Web Scraping API Quick Start Guide

Mihnea-Octavian Manolache on Jul 14 2023

blog-image

WebScrapingAPI offers a suite of web scraping solutions. Our main product is a general purpose web scraper, designed to collect real time data from any website. As you will discover throughout this guide, the tool is packed with various features, allowing it to go undetected by anti-bot systems. Having an extensive set of features, this guide is designed to help you get started with using Web Scraping API. Here are some of the details we will be covering:

  • Working with the frontend dashboard
  • Understanding the API’s parameters and features
  • Sending basic requests to the API
  • Setting up a complex web scraper using the SDKs

Why Sign Up With Web Scraping API

There are countless reasons you should use Web Scraping API instead of a regular scraper. However, we’re relying on feedback when deciding what makes us the best choice. And here are some of the reasons why our customers chose us:

  • Professional Support - Our support is covered by actual software engineers working hands-on with the API. So when you reach out to us for help, we make sure you get the best answers possible. Moreover, if you encounter any issue, the engineer talking to you will most likely be able to fix it in little to no time, and push the fix into production.
  • Ease-of-use - Building a web scraper can be challenging. One has to account for various proxies, evasions, captchas, browsers etc. With Web Scraping API, you get all that (and much more) with a “click of a button”.
  • Scalability - When we built our product, one of our first priorities was to ensure we deliver results regardless of the total number of requests we’re receiving. When you sign up for Web Scraping API, you sign up for our entire infrastructure. And that includes proxies, browsers, HTTP clients and more.

Signing Up For A Free Cloud Based Scraper

To sign-up with Web Scraping API, all that is required is a valid email address. Moreover, every user is entitled to a 7 days free trial with full access to the API’s features, limited to 1000 API credits. After these 7 days, you will still get access to a free tier, which offers you 1000 API credits per month, but with limited API features. If you want to keep using the full version of our cloud based web scraper, we offer you flexible pricing plans. You can check out the Pricing page for up to date information on pricing. On a high note,we offer:

  • a Starter plan, with up to 100,000 API credits and 20 concurrent calls
  • a Grow plan, with up to 1,000,000 API credits and 50 concurrent calls
  • a Business plan, with up to 3,000,000 API credits and 100 concurrent calls
  • a Pro plan, with up to 10,000,000 API credits and 500 concurrent calls
  • a tailored Enterprise plan that is to be discussed based on your particular needs

To get started, please visit our SigUp page here and simply create a free account.
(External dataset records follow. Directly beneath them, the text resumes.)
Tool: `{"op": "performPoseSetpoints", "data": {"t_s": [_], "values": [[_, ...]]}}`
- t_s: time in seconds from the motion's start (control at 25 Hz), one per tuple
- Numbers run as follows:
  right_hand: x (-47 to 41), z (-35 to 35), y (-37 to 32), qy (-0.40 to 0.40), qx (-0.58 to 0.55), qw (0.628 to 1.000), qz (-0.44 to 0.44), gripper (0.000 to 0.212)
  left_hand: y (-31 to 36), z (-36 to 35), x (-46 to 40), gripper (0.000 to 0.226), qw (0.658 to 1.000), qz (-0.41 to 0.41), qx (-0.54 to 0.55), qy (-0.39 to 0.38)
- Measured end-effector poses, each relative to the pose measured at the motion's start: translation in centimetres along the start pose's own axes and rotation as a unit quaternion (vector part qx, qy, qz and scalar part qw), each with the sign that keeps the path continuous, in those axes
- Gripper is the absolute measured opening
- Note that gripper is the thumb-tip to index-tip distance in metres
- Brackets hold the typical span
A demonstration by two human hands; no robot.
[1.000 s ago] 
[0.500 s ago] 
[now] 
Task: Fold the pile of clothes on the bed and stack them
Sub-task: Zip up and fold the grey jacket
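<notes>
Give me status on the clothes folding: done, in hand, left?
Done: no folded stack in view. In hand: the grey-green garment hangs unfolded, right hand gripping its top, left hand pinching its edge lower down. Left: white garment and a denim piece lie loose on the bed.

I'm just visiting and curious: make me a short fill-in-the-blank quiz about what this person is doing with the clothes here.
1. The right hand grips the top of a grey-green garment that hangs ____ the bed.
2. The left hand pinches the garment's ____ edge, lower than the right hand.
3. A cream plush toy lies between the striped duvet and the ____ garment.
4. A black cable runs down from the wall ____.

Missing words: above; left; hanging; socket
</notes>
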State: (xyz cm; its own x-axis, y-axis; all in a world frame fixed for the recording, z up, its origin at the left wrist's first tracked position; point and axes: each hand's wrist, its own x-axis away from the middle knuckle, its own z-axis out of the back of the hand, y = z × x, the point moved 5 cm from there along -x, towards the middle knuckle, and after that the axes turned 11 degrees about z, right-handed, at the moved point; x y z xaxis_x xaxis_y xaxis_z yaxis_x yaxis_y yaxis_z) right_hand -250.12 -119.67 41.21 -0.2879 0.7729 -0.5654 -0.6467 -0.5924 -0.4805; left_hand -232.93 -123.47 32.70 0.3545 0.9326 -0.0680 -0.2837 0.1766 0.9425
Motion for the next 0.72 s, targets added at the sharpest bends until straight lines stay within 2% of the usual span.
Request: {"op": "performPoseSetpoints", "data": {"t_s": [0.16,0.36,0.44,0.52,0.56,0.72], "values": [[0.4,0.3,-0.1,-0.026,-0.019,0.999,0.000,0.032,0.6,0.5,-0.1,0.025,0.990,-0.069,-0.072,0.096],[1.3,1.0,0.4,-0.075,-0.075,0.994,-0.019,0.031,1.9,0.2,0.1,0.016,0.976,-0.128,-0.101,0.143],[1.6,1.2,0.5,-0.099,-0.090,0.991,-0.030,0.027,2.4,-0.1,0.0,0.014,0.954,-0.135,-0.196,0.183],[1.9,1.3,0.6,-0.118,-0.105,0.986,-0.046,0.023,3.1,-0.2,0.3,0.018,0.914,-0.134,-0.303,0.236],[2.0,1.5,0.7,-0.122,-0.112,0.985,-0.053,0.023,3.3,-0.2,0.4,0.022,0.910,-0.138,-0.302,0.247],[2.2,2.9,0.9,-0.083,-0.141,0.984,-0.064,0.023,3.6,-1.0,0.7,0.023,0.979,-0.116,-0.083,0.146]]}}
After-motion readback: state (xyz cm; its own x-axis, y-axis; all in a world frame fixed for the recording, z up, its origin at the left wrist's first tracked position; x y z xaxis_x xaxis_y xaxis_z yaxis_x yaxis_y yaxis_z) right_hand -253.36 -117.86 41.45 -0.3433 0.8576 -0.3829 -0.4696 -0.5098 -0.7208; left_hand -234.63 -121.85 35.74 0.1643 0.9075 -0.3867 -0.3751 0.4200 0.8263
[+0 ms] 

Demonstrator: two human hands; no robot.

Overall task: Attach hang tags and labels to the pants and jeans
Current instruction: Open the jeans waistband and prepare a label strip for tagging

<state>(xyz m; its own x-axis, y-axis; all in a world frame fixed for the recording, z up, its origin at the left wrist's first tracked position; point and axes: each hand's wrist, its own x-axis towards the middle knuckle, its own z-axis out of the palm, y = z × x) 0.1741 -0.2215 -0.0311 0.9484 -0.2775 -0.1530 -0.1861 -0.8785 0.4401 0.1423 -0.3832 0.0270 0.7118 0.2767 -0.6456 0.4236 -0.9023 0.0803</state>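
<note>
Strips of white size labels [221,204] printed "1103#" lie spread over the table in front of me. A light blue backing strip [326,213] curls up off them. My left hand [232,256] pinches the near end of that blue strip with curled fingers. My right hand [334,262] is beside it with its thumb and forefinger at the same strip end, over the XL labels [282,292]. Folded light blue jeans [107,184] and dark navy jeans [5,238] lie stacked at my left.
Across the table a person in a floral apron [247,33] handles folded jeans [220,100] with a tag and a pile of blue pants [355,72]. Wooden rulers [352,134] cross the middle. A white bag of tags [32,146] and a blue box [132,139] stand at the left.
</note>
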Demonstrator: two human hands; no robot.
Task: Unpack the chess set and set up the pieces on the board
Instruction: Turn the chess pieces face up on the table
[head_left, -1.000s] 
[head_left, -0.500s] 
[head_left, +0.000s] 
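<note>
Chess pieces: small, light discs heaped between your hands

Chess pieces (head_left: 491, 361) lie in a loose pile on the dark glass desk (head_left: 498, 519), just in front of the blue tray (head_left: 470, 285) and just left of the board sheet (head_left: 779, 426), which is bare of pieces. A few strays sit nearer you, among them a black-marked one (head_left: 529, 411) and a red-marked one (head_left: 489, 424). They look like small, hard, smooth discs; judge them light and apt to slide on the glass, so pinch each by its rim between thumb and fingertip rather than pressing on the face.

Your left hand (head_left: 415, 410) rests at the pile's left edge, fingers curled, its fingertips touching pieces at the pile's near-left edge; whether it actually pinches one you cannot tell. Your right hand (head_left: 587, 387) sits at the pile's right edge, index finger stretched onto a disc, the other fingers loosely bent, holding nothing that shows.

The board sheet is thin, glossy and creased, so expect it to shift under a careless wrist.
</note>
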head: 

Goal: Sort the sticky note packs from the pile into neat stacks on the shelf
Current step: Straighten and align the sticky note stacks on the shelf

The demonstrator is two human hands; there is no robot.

Understanding the Dashboard

Signing up on our Dashboard does not implicitly give you access to our products. As you will see, the left sidebar displays a few options, associated with our products. Since this guide refers to the general purpose web scraper, in order to create a subscription for this service, navigate to Web Scraping API and click on the “Get Free Trial” button. Once the subscription is created, you will be provided an API key. Make sure to keep it safe, as this will be your unique identifier in our systems. You will then also be able to access the statistics page and the Playground.

blog-image

The Basics of Our Web Scraper API

There are three ways to interact with our web scraper, two of which are let’s say “programmatic” and one that is more “beginner friendly”. The first two imply accessing the API via HTTP clients or via our SDKs. The third one is using the Playground provided inside the Dashboard. And we’ll get to them shortly, but before that, it is important to understand how the API works. Only then you will be able to use the full power of Web Scraping API. So let’s start with the basics:

Authenticating Requests

The way we authenticate requests coming from registered users is by enabling the `api_key` URL parameter. The unique API key is linked to your account and holds information about permissions, usage etc.

Please note that each product you sign up for has an unique API key associated with it. For example, you cannot use the API key from your general purpose web scraper on the SERP API or vice versa.

This being said, in order to scrape a URL as an authenticated user, you will need to access the following resource:

https://api.webscrapingapi.com/v1?api_key=<YOUR_UNIQUE_API_KEY>

API Parameters

Within our API, query parameters are used to customize the scraper based on your needs. Understanding how each parameter works will enable us to use the full power of our web scraper API. We keep an up to date documentation of the API parameters here. However, we’re also going to dive into them here, to have a better understanding of how query parameters work with Web Scraping API. This being said, there are three types of parameters: required, default and optional. The required ones are quite simple:

  • The `api_key` parameter that we’ve discussed above
  • The `url` parameter, which represents the URL you want to scrape

Please note that the `url` parameter’s value should be a valid URL, not a domain name, and it should ideally be URL encoded. (i.e. https%3A%2F%2Fwebscrapingapi.com)

When it comes to default parameters, we’ve used historical data to increase our API’s (and implicitly your project’s) success rate. Internal data shows that the best configuration for web scraping is using an actual web browser paired with a residential IP address. Hence, our API’s default parameters are:

  • `render_js=1` - to fire up an actual browser (not a basic HTTP client)
  • `proxy_type=residential` - to access the target via a residential IP address (enabled only if your current plan supports residential proxies)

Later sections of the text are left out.